10. Ampere is a ground-breaking electric car ferry. It is the result of a winning project in a competition by Norway’s Ministry of Transport and Communications in 2011. The competition was orchestrated to find an eco-friendly alternative to the traditional fossil fuel-powered car ferry, operating between the 2 small villages of Lavik and Oppedal in Norway.
Owned and operated by Norled, Ampere is the world’s first battery electric car ferry. Commercial operation began in 2015, transporting up to 120 cars and 260 passengers across a 5.7km fjord around 34 times a day.

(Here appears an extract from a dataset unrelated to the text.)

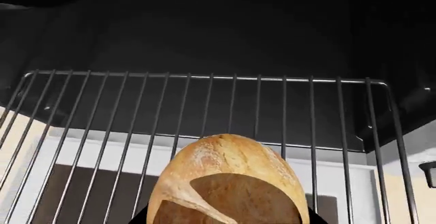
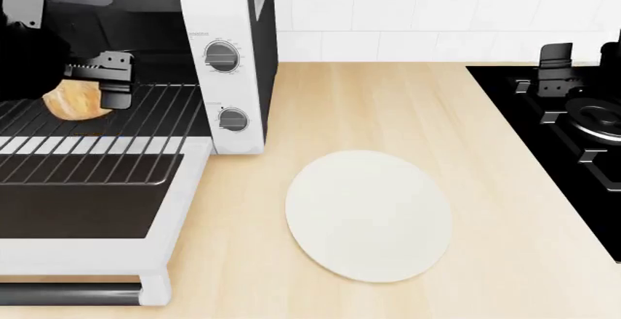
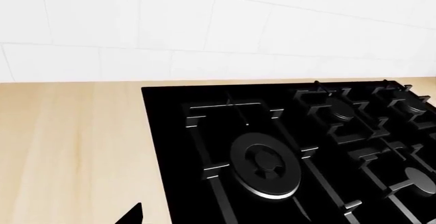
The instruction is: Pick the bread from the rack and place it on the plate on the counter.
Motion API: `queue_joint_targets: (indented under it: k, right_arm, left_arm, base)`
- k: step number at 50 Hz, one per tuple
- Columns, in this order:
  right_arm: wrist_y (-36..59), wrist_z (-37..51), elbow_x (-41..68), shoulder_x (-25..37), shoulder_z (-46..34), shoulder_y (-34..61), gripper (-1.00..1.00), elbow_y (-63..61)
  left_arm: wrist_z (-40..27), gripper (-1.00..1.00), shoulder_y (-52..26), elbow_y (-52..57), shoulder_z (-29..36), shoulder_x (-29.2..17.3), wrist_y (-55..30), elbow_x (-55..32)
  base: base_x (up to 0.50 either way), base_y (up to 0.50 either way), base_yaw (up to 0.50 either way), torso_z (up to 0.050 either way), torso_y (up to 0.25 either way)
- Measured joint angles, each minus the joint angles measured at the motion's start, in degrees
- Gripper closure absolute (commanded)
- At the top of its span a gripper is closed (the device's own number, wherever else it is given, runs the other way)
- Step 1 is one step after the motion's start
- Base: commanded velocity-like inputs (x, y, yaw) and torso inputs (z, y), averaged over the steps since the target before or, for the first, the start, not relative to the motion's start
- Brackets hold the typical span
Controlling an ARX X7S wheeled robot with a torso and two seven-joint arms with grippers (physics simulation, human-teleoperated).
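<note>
One roll is all I am after, and my left claw (image 2: 109, 79) is at it now: the bread (image 2: 75, 101) sits on the rack (image 2: 145, 115) inside the open toaster oven (image 2: 228, 65), with my dark fingers against its near side, though I cannot tell whether they are truly clenched on it. To do this well, I judge I should squeeze evenly, lift straight off the wires before pulling out, and keep clear of the oven roof. From my left wrist the bread looks slightly egg-shaped, its long axis running toward the oven's back wall. The plate (image 2: 369, 213) waits bare on the surface (image 2: 388, 108), well apart. My right claw (image 2: 558, 68) hovers by the stove (image 2: 572, 130); its state is unclear.
</note>
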Motion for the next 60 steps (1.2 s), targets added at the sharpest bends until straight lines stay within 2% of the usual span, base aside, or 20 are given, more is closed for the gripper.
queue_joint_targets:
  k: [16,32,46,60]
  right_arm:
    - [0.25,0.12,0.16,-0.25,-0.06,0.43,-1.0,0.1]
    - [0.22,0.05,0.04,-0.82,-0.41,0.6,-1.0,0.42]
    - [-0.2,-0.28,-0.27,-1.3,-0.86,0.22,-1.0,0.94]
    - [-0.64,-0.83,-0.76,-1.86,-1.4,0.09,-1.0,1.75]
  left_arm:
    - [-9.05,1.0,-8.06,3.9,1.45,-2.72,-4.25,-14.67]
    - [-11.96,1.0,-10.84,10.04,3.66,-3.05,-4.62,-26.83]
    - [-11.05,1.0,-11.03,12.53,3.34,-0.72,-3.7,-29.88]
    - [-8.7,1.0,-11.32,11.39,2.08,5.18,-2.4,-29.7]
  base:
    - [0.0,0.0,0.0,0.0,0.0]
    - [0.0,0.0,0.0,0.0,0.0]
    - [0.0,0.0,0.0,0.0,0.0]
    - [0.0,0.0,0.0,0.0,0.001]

It is estimated that the car-carrying vessel now saves around 1 million litres of diesel – offsetting 570 tonnes of carbon dioxide and 15 tonnes of nitrogen oxide emissions.
The zero emissions ferry earns its reputation through its innovative design. Design features include the use of aluminium rather than steel to reduce weight, LED lighting, a heating, ventilation and air conditioning (HVAC) system, solar panels and a waste heat recovery system; all of which will inspire further innovations for decarbonising the shipping and ferry industries.